Seperti diketahui sedianya perawat RSUP Kariadi tersebut akan dimakamkan di Tempat pemakaman umum (TPU) di Suwakul Ungaran.
“Namun menurut mereka ada kepanikan sebab mobil yang datang ke daerahnya banyak sekali. Kepanikan itu yang membuat adanya misinformasi, dan kemudian penolakan,” jelasnya ditemui di kantornya, Kabupaten Semarang, Jumat (10/4/2020).
Sebenarnya pihaknya sudah mengkaji ke ranah hukum terkait permasalahan tersebut. Namun dari pihak warga Suwakul Ungaran sudah mendatangi pihak PPNI Jateng.
“Setelah mendengar informasi dari perwakilan warga itu, kemudian kami masih akan mengkaji ulang apakah tetap membawa ini ke ranah hukum.
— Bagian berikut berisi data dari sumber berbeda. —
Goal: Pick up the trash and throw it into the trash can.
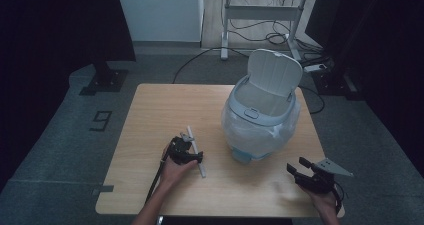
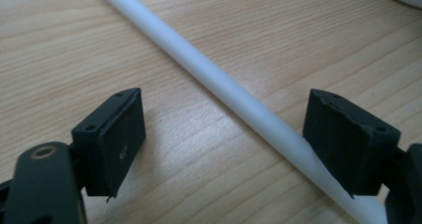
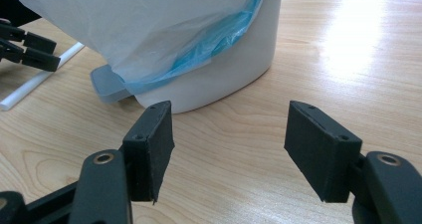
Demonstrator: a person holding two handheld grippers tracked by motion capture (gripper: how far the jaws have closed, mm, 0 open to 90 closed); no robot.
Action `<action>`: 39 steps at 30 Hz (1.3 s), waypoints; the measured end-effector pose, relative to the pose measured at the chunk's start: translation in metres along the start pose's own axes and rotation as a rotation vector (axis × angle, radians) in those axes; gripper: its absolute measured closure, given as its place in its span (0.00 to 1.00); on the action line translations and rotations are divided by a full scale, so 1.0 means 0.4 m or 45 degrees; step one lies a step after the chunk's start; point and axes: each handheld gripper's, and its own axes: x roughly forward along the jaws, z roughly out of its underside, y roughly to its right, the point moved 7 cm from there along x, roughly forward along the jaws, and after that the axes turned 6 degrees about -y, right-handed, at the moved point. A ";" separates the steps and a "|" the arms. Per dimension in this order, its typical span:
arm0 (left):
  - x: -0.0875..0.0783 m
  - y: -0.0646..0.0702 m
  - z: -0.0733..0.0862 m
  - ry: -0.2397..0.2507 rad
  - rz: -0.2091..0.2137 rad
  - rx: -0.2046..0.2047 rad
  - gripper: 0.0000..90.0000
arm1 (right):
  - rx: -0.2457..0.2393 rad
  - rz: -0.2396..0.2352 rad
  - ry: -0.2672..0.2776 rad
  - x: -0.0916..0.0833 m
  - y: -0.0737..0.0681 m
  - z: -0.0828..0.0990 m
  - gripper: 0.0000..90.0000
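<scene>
L gripper [image 2: 219,144] wide astride white rod [image 2: 209,79] (touching one pad), R gripper [image 3: 229,149] wide, empty.

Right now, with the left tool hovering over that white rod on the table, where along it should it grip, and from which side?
Grip the white rod near its middle, coming straight down from above. It lies flat on the table, thin and round, so only its two long sides are free. The left tool stands open and straddles it at a slant, one pad almost touching; squaring the pads across it first would likely stop it rolling.
</scene>
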 end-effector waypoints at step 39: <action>-0.057 -0.054 0.031 0.052 0.100 -0.032 0.89 | -0.022 0.025 -0.010 0.003 -0.001 0.004 0.39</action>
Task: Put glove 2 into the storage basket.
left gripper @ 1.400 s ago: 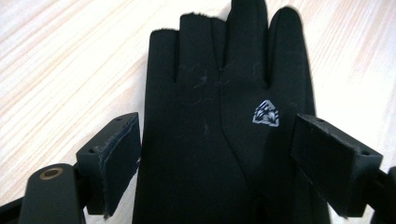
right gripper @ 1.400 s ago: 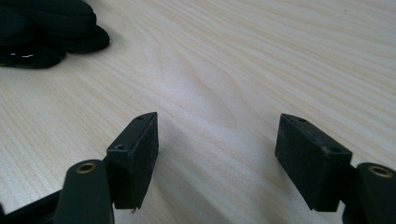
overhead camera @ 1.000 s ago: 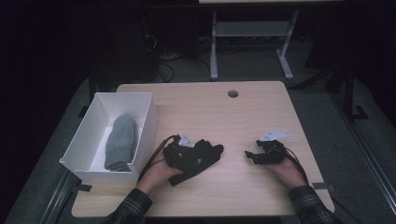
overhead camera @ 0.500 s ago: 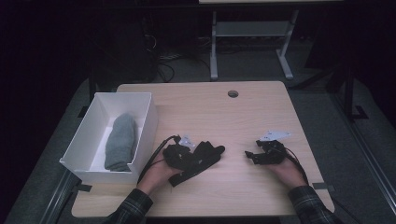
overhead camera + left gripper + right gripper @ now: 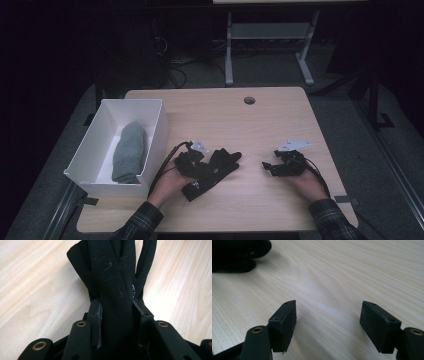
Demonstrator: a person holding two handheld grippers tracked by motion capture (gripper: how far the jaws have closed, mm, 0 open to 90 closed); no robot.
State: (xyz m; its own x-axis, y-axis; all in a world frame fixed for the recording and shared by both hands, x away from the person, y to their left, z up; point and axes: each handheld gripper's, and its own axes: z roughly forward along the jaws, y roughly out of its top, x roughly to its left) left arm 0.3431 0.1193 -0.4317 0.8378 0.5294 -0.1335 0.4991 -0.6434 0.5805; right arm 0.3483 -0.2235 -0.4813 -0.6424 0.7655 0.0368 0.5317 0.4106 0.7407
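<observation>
A black sock (image 5: 227, 161) lies on the wooden table (image 5: 225, 115) left of centre. My left gripper (image 5: 207, 167) points along it toward the right. Its jaws have just been closing with the sock between them. In the left gripper view both pads (image 5: 96, 315) press the bunched black sock (image 5: 112, 270), with my left gripper (image 5: 117, 307) shut on it. My right gripper (image 5: 267, 167) rests on the table at the right, pointing left. In the right gripper view, my right gripper (image 5: 328, 315) is open over bare wood. A grey sock (image 5: 130, 150) lies in the white box (image 5: 161, 127).
The white box stands at the table's left edge, close to my left hand. A round cable hole (image 5: 249, 100) sits near the far edge. Metal frame legs (image 5: 229, 55) stand on the dark floor beyond the table.
The left gripper's jaws have drawn in on the black sock, which now looks narrower and bunched at the gripper. The right gripper has stayed put.
</observation>
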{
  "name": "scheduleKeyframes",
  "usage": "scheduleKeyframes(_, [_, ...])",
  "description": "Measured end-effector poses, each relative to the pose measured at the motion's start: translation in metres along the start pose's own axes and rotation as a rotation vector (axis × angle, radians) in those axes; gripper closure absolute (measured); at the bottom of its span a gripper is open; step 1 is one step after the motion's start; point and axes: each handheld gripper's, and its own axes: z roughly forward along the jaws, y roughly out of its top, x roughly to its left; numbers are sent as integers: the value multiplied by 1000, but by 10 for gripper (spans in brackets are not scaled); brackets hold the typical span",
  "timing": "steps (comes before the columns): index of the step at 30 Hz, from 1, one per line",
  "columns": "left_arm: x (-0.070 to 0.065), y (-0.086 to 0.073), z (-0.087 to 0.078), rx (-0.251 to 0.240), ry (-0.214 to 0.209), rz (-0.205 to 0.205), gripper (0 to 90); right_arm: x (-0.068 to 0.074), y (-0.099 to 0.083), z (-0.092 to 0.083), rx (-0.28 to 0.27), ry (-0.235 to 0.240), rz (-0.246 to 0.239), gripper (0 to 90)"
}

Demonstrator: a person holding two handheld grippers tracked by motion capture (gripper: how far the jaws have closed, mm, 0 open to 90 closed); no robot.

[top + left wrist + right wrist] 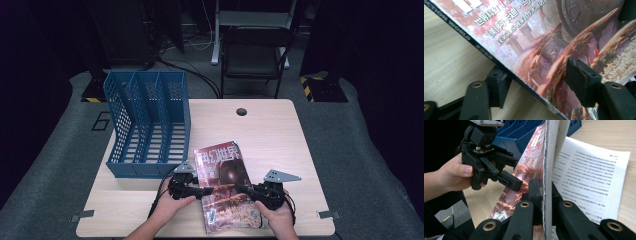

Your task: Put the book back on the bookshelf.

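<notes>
We find the magazine (227, 187) clamped at its right edge in the right gripper (248, 190), left gripper (202, 191) half-open astride its spine, pads apart.

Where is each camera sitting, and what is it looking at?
High view: above the table's near side, looking down at the magazine and blue file rack; both hands show.
Left gripper view: rides the left gripper, facing the magazine's spine edge; its black jaws show.
Right gripper view: rides the right gripper, clamped on the magazine's pages.
All views share the magazine.
</notes>
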Motion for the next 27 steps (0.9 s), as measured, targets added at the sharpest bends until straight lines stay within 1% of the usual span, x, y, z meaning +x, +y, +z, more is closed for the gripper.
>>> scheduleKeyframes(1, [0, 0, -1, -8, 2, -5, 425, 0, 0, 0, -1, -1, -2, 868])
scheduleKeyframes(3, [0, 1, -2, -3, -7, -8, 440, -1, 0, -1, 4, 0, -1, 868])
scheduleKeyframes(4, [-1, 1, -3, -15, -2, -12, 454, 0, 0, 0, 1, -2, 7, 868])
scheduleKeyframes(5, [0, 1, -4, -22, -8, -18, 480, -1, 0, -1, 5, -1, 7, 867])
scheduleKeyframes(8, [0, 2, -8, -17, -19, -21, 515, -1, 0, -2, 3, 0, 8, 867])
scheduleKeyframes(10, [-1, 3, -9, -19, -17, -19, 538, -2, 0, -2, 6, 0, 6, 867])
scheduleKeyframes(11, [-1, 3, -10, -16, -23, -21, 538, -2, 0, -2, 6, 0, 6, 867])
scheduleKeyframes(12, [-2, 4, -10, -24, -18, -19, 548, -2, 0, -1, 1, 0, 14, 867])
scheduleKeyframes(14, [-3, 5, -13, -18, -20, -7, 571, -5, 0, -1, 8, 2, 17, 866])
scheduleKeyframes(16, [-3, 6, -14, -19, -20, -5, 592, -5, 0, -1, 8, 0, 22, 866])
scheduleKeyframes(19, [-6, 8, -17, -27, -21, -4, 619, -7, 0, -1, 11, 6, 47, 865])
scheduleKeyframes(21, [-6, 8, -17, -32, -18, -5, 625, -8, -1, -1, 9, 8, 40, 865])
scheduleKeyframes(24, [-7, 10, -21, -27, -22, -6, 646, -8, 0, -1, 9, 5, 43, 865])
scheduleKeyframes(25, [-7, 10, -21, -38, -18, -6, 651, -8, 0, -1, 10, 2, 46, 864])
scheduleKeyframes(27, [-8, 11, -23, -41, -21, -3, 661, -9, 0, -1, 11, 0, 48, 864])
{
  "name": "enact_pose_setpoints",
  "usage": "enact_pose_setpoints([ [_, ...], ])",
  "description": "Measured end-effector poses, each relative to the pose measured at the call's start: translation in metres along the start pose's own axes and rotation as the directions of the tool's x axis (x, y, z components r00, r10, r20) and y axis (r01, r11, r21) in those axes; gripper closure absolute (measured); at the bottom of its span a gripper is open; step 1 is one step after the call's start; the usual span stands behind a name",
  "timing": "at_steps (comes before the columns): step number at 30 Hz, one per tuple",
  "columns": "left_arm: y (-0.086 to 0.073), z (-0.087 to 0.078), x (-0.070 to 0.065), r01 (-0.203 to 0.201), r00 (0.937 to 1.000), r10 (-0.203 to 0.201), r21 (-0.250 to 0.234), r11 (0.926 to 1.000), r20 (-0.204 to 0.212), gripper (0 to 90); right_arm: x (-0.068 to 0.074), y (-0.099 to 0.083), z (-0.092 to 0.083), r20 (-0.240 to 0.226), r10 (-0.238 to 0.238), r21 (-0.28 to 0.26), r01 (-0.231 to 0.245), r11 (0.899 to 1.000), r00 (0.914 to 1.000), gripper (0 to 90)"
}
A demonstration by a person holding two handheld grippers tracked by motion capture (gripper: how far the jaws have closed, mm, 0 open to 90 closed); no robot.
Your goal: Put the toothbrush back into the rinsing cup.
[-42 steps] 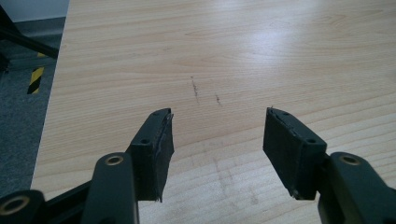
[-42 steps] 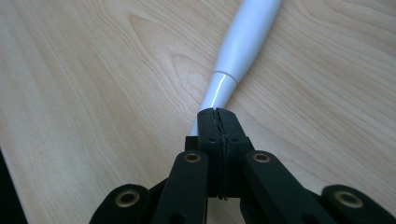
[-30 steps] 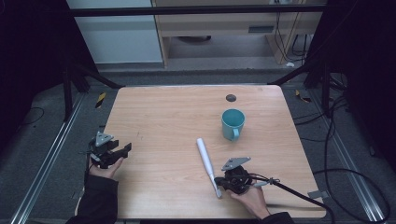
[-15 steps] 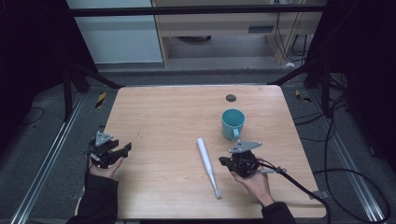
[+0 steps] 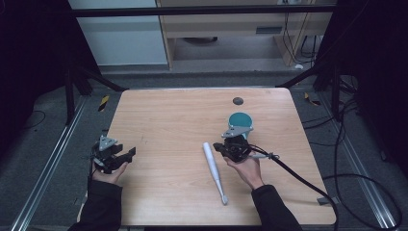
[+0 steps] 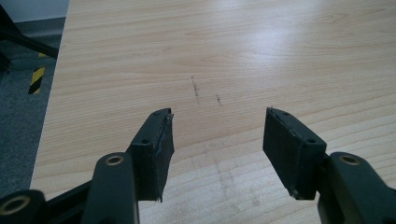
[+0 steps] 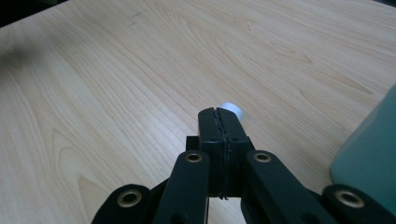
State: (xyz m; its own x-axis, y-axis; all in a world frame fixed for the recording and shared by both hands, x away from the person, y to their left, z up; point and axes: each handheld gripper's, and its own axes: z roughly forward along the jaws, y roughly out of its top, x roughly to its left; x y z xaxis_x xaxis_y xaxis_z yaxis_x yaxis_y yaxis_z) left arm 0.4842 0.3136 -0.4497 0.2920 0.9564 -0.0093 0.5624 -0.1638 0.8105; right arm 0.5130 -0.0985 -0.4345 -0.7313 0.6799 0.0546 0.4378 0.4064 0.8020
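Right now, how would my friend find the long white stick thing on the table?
Look at the wooden table and find the teal cup on its right half. Just nearer the person and a bit left of the cup, beside the right gripper, lies the white stick. It is the only long, pale thing lying flat, thick at one end and thin at the other.

The wooden table [image 5: 168, 120] holds one teal cup [image 5: 239, 120] and one white toothbrush [image 5: 214, 170]; two grippers are held above it.
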Motion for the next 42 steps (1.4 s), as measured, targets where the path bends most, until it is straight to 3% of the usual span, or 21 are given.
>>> enact_pose_setpoints([
  [15,0.000,0.000,0.001,-0.001,1.0000,0.001,0.000,1.0000,-0.003,42.3,0.005,-0.006,0.052,-0.023,-0.025,0.065,0.026,0.998,0.9994,90.0],
  [24,0.000,0.000,0.001,-0.001,1.0000,0.001,-0.001,1.0000,-0.004,42.3,0.008,-0.008,0.061,-0.031,-0.029,0.064,0.031,0.997,0.9991,90.0],
  [30,0.000,0.000,0.001,0.000,1.0000,0.000,-0.001,1.0000,-0.004,42.3,0.008,-0.011,0.065,-0.018,-0.032,0.092,0.034,0.995,0.9993,90.0],
  [42,0.000,0.000,0.001,0.000,1.0000,0.000,-0.002,1.0000,-0.004,42.3,0.005,-0.012,0.064,0.040,-0.042,0.134,0.036,0.990,0.9983,90.0],
])
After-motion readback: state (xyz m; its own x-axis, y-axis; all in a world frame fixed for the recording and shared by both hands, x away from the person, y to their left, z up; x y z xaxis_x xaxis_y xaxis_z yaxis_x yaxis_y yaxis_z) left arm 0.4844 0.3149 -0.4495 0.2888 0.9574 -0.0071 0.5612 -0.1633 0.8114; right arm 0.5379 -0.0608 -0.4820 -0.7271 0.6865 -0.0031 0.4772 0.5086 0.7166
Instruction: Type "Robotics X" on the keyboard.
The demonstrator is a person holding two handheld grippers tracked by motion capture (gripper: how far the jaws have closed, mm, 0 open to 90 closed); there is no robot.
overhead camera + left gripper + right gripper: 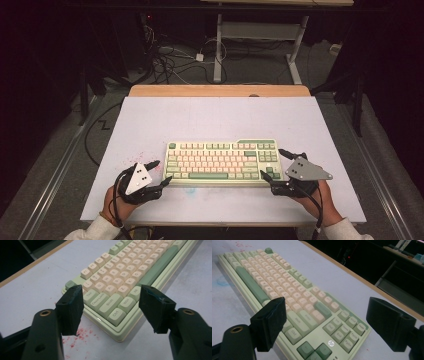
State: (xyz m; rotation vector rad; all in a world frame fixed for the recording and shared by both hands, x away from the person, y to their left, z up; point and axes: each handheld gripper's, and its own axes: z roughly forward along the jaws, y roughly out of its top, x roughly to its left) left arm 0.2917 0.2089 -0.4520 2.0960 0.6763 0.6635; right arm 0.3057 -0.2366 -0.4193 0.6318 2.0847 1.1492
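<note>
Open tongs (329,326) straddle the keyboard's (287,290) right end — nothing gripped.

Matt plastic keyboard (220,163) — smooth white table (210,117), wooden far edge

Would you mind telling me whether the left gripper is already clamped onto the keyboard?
No, the left gripper has its jaws spread apart on either side of the keyboard corner, with clear gaps.

Lab or studio: black curtains (45,60), floor cables (170,60), adjustable desk frame (260,35)
</note>
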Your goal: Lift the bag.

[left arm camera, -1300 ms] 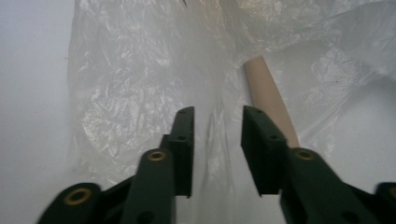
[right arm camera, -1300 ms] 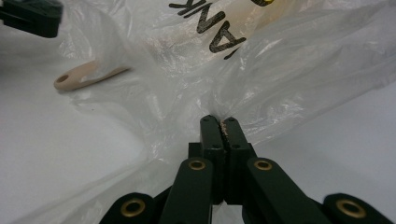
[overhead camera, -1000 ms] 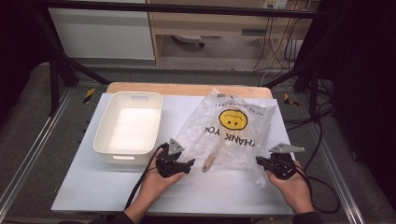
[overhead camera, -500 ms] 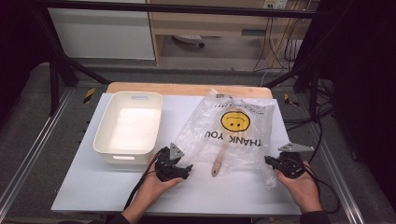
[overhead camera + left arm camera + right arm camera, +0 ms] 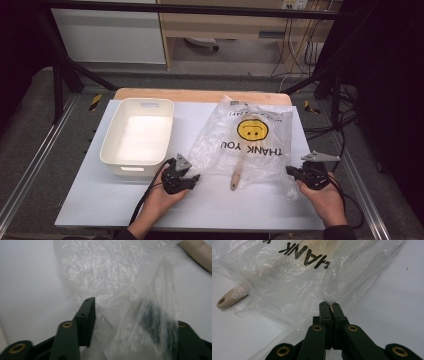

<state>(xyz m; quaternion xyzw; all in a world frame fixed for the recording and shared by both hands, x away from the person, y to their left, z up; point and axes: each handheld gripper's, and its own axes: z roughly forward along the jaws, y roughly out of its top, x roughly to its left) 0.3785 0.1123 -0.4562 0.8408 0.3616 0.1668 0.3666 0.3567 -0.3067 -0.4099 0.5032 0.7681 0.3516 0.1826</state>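
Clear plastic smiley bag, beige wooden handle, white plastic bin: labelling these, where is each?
Clear plastic smiley bag [image 5: 252, 131], high view, yellow face.
Beige wooden handle [image 5: 224, 301], right gripper view, holed end.
White plastic bin [image 5: 111, 150], high view, left rim.

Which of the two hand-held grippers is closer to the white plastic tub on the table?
Left. The left gripper sits just below the white plastic tub's near right corner, jaws around the clear plastic bag's edge. The right gripper is across the bag, pinching its far corner.
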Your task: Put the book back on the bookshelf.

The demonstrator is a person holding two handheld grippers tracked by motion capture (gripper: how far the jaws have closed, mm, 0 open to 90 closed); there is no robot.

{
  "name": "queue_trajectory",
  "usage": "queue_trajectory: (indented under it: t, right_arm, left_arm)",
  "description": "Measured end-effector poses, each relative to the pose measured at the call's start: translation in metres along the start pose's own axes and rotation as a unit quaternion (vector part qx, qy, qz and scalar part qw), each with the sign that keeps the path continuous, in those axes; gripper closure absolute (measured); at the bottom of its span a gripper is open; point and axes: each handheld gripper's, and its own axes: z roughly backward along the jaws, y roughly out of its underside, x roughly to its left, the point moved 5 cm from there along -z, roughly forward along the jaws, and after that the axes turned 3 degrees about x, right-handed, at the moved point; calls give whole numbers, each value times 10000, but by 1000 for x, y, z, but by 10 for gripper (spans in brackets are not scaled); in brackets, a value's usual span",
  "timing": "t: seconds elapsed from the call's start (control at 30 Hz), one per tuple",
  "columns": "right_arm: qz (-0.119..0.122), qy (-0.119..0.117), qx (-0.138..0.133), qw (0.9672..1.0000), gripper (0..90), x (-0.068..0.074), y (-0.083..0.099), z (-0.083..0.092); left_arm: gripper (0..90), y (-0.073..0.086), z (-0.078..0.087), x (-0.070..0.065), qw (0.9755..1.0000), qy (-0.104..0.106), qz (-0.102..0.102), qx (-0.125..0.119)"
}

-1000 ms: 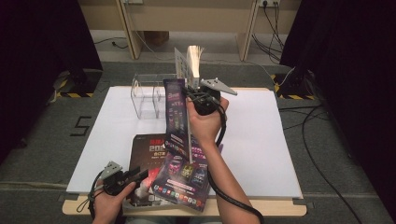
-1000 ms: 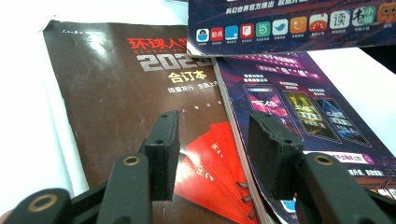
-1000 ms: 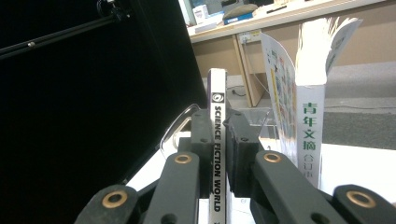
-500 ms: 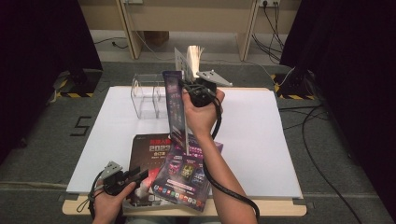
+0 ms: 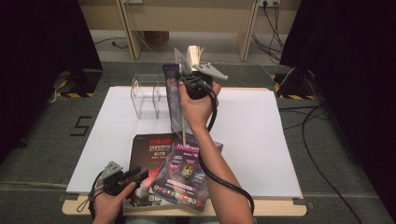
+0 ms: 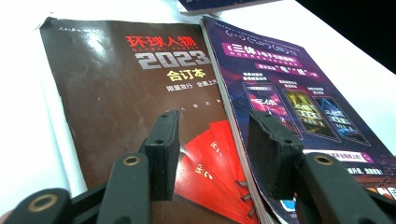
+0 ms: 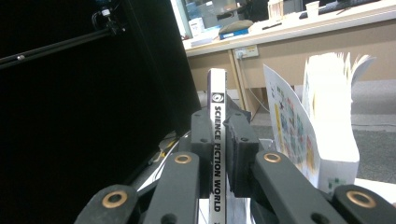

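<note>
Right gripper [image 5: 183, 78] is raised above the middle of the white table [image 5: 252, 126], jaws pinching the spine of a magazine [image 5: 175, 100] held upright, on edge. In the right gripper view the gripper [image 7: 219, 140] clamps both pads on the white spine [image 7: 217, 154], which reads "SCIENCE FICTION WORLD"; the spine runs straight up between the jaws. The magazine's loose pages [image 7: 327, 116] fan open to the side of the spine, a printed inner page turned toward the camera. From the high view the purple cover faces the person's left and the lower edge hangs just above the two magazines lying flat near the front edge of the table. Those two lie side by side: a dark brown one [image 6: 121, 93] marked "2023" with red at its lower part, and a purple one [image 6: 289, 102] overlapping its right edge. A clear plastic stand [image 5: 147, 95] sits at the back left of the table, just left of the held magazine. Left gripper [image 5: 137, 176] rests low at the front edge, pointing at the flat pair; in its own view the gripper [image 6: 215, 140] has jaws spread, nothing between them, hovering over the seam where the brown and purple covers meet.
</note>
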Motion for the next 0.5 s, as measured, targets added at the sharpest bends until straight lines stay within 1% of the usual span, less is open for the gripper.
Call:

Sebab kami harus hati-hati juga, ini masalah yang sensitif,” paparnya.
Meski begitu dirinya ingin kejadian penolakan penguburan jenazah yang terkena wabah corona tidak lagi terjadi di manapun di Indonesia, tak terkecuali di Kabupaten Semarang.
Edy melanjutkan, saat ini perawat, dokter, pekerja medis ialah garda terdepan yang rawan terpapar wabah corona.
“Tenaga kesehatan itu tingkat kerawanannya tinggi sekali. Sebab, kalau di ruang isolasi, mereka harus sadar diri menggunakan alat pelindung diri (APD),” tandasnya.
Untuk menghormati jasa perawat meninggal karena corona di Kabupaten Semarang itu, serta sebagai tanda duka cita, Edy meminta anggotanya mengenakan pita hitam di lengan kanan masing-masing mulai tanggal 10-16 April 2020.
Menurutnya, di Jateng saat ini ada total 68 ribu perawat. Ia meminta pemerintah serius memperhatikan keselamatan perawat sesuai standar WHO.
“Artinya masyarakat juga perlu menceritakan riwayat perjalanan secara jujur agar memperoleh informasi selengkapnya,” jelasnya.